● **Your instructions**
Output all of the material once more, so that every line matches the original exactly.

[Task data]

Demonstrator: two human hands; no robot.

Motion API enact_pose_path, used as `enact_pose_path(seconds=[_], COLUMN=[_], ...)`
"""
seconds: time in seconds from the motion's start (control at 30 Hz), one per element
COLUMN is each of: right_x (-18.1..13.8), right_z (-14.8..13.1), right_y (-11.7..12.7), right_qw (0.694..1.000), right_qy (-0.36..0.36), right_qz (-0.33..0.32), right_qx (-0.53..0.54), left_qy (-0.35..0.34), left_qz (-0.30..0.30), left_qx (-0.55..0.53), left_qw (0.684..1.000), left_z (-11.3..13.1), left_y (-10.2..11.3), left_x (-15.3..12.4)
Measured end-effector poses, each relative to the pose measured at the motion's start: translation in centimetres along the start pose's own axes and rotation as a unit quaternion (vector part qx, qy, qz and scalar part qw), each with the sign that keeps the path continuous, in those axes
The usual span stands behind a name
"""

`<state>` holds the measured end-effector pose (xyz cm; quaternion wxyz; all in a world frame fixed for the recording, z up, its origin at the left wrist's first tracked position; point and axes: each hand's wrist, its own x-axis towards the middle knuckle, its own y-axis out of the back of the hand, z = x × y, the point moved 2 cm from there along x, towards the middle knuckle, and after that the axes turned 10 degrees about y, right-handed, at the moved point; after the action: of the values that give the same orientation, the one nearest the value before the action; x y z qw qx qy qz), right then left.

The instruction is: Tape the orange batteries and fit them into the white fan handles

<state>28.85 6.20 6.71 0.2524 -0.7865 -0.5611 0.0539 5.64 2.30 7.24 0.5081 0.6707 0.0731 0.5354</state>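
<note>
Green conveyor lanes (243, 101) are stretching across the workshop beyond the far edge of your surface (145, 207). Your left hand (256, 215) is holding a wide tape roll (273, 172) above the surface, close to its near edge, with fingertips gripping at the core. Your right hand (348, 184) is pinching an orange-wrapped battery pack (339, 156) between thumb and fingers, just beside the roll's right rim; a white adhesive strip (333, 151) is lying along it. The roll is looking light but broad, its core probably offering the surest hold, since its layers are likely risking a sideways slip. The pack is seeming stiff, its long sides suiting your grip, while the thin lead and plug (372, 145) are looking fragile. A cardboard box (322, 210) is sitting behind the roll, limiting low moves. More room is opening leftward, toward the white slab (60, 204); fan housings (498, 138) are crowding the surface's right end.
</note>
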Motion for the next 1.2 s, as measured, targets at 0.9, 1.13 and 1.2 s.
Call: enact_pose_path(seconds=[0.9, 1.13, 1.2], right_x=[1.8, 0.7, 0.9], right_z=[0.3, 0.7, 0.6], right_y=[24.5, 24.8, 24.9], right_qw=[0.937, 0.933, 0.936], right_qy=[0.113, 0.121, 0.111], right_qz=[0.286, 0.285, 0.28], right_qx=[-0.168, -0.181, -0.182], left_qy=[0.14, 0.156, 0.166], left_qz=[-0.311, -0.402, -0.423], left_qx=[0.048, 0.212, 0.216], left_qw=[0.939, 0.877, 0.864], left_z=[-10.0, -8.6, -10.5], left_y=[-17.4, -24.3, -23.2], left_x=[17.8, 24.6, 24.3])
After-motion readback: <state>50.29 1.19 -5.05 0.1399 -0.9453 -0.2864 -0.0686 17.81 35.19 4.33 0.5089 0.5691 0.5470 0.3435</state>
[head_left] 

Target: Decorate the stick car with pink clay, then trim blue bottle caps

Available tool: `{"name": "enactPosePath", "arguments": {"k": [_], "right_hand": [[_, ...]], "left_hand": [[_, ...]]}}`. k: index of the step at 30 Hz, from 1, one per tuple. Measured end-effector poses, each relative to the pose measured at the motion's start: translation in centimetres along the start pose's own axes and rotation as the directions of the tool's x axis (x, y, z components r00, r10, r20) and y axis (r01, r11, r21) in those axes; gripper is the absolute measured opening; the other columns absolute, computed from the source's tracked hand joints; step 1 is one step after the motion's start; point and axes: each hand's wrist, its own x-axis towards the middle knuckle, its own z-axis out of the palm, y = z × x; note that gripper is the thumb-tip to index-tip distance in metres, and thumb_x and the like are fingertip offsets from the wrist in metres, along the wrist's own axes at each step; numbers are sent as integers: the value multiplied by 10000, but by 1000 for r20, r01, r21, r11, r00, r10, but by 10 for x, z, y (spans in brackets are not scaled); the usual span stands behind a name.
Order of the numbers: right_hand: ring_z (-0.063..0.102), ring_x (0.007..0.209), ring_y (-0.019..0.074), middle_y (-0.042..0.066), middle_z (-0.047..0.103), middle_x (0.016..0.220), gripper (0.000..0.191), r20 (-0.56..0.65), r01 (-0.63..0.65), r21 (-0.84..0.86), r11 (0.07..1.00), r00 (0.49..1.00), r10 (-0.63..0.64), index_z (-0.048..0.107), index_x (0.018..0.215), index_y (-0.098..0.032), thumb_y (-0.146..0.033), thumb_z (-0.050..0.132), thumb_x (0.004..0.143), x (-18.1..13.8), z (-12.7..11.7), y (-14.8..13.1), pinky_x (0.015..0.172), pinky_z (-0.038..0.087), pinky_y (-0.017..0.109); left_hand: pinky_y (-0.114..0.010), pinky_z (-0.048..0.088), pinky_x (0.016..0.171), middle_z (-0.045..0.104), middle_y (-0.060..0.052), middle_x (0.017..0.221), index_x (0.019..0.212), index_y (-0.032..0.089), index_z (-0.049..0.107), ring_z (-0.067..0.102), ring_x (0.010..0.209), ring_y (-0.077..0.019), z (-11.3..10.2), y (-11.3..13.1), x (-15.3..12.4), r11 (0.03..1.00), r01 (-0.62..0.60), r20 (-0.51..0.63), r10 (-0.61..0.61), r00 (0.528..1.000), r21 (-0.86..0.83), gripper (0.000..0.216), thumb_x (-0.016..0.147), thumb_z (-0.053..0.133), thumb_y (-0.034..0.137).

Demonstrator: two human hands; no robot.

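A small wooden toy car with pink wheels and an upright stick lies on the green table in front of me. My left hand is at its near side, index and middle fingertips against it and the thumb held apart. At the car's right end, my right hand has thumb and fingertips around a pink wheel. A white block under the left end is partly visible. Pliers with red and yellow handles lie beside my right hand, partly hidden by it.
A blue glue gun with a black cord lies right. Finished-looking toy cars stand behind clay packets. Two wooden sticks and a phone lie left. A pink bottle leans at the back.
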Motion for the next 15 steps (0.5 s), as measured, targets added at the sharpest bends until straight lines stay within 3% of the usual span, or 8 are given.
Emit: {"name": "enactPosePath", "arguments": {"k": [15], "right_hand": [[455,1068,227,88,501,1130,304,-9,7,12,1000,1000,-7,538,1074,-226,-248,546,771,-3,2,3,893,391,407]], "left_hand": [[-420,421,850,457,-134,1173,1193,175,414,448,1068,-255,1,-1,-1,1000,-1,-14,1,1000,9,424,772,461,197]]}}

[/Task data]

● **Answer section**
Demonstrator: two human hands; no robot.

Motion API enact_pose_path, used as `enact_pose_path(seconds=[_], COLUMN=[_], ...)`
"""
seconds: time in seconds from the motion's start (control at 30 Hz), one per element
COLUMN is each of: right_x (-18.1..13.8), right_z (-14.8..13.1), right_y (-11.7..12.7), right_qw (0.694..1.000), right_qy (-0.36..0.36), right_qz (-0.33..0.32), right_qx (-0.53..0.54), left_qy (-0.35..0.34), left_qz (-0.30..0.30), left_qx (-0.55..0.53), left_qw (0.684..1.000), left_z (-11.3..13.1), left_y (-10.2..11.3), left_x (-15.3..12.4)
Measured end-effector poses, each relative to the pose measured at the motion's start: translation in centimetres along the start pose's own axes and rotation as a unit quaternion (vector part qx, qy, qz and scalar part qw), each with the sign that keeps the path continuous, in those axes
The usual span stands behind a name
"""

`<state>` holds the measured end-effector pose (xyz cm; quaternion wxyz; all in a world frame fixed for the recording, z up, its origin at the left wrist's first tracked position; point and axes: each hand's wrist, its own x-axis towards the middle knuckle, its own y-axis out of the back of the hand, z = x × y, the point moved 2 cm from there along x, towards the middle knuckle, and after that the axes turned 10 degrees about y, right-handed, at the moved point; after the action: of the values that give the same orientation, the one nearest the value before the action; x y z qw qx qy qz), right then left.

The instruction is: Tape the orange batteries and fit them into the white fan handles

<state>28.85 6.20 6.71 0.2524 -0.7865 -0.5611 0.0539 5.64 2.30 7.24 0.5081 0.6707 0.0731 0.5354</state>
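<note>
Green conveyor lanes (243, 101) are stretching across the workshop beyond the far edge of your surface (145, 207). Your left hand (256, 215) is holding a wide tape roll (273, 172) above the surface, close to its near edge, with fingertips gripping at the core. Your right hand (348, 184) is pinching an orange-wrapped battery pack (339, 156) between thumb and fingers, just beside the roll's right rim; a white adhesive strip (333, 151) is lying along it. The roll is looking light but broad, its core probably offering the surest hold, since its layers are likely risking a sideways slip. The pack is seeming stiff, its long sides suiting your grip, while the thin lead and plug (372, 145) are looking fragile. A cardboard box (322, 210) is sitting behind the roll, limiting low moves. More room is opening leftward, toward the white slab (60, 204); fan housings (498, 138) are crowding the surface's right end.
</note>
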Motion for the next 1.2 s, as measured, targets at 0.9, 1.13 and 1.2 s.
Call: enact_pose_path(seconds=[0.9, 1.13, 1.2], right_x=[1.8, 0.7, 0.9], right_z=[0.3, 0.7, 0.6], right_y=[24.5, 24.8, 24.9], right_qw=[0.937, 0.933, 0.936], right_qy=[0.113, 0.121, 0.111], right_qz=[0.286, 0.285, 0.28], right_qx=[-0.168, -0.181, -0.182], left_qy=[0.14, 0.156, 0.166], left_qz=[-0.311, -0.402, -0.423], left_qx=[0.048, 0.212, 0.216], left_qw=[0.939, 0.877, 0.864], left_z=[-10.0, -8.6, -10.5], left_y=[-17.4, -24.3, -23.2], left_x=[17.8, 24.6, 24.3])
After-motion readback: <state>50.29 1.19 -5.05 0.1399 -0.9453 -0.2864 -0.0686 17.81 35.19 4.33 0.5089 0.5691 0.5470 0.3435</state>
[head_left] 

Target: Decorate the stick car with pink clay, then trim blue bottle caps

Available tool: `{"name": "enactPosePath", "arguments": {"k": [_], "right_hand": [[_, ...]], "left_hand": [[_, ...]]}}`. k: index of the step at 30 Hz, from 1, one per tuple. Measured end-effector poses, each relative to the pose measured at the motion's start: translation in centimetres along the start pose's own axes and rotation as the directions of the tool's x axis (x, y, z components r00, r10, r20) and y axis (r01, r11, r21) in those axes; gripper is the absolute measured opening; the other columns absolute, computed from the source's tracked hand joints; step 1 is one step after the motion's start; point and axes: each hand's wrist, its own x-axis towards the middle knuckle, its own z-axis out of the palm, y = z × x; note that gripper is the thumb-tip to index-tip distance in metres, and thumb_x and the like are fingertip offsets from the wrist in metres, along the wrist's own axes at each step; numbers are sent as integers: the value multiplied by 10000, but by 1000 for r20, r01, r21, r11, r00, r10, but by 10 for x, z, y (spans in brackets are not scaled); the usual span stands behind a name.
Order of the numbers: right_hand: ring_z (-0.063..0.102), ring_x (0.007..0.209), ring_y (-0.019..0.074), middle_y (-0.042..0.066), middle_z (-0.047..0.103), middle_x (0.016..0.220), gripper (0.000..0.191), r20 (-0.56..0.65), r01 (-0.63..0.65), r21 (-0.84..0.86), r11 (0.07..1.00), r00 (0.49..1.00), r10 (-0.63..0.64), index_z (-0.048..0.107), index_x (0.018..0.215), index_y (-0.098..0.032), thumb_y (-0.146..0.033), thumb_z (-0.050..0.132), thumb_x (0.004..0.143), x (-18.1..13.8), z (-12.7..11.7), y (-14.8..13.1), pinky_x (0.015..0.172), pinky_z (-0.038..0.087), pinky_y (-0.017..0.109); left_hand: pinky_y (-0.114..0.010), pinky_z (-0.048..0.088), pinky_x (0.016..0.171), middle_z (-0.045..0.104), middle_y (-0.060..0.052), middle_x (0.017..0.221), index_x (0.019..0.212), index_y (-0.032..0.089), index_z (-0.049..0.107), ring_z (-0.067..0.102), ring_x (0.010..0.209), ring_y (-0.077..0.019), z (-11.3..10.2), y (-11.3..13.1), x (-15.3..12.4), r11 (0.03..1.00), r01 (-0.62..0.60), r20 (-0.51..0.63), r10 (-0.61..0.61), r00 (0.528..1.000), r21 (-0.86..0.83), gripper (0.000..0.216), thumb_x (-0.016..0.147), thumb_z (-0.053..0.133), thumb_y (-0.034..0.137).

Demonstrator: two human hands; no robot.

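A small wooden toy car with pink wheels and an upright stick lies on the green table in front of me. My left hand is at its near side, index and middle fingertips against it and the thumb held apart. At the car's right end, my right hand has thumb and fingertips around a pink wheel. A white block under the left end is partly visible. Pliers with red and yellow handles lie beside my right hand, partly hidden by it.
A blue glue gun with a black cord lies right. Finished-looking toy cars stand behind clay packets. Two wooden sticks and a phone lie left. A pink bottle leans at the back.
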Motion for the next 15 steps (0.5 s), as measured, targets added at the sharpest bends until straight lines stay within 3% of the usual span, or 8 are given.
Emit: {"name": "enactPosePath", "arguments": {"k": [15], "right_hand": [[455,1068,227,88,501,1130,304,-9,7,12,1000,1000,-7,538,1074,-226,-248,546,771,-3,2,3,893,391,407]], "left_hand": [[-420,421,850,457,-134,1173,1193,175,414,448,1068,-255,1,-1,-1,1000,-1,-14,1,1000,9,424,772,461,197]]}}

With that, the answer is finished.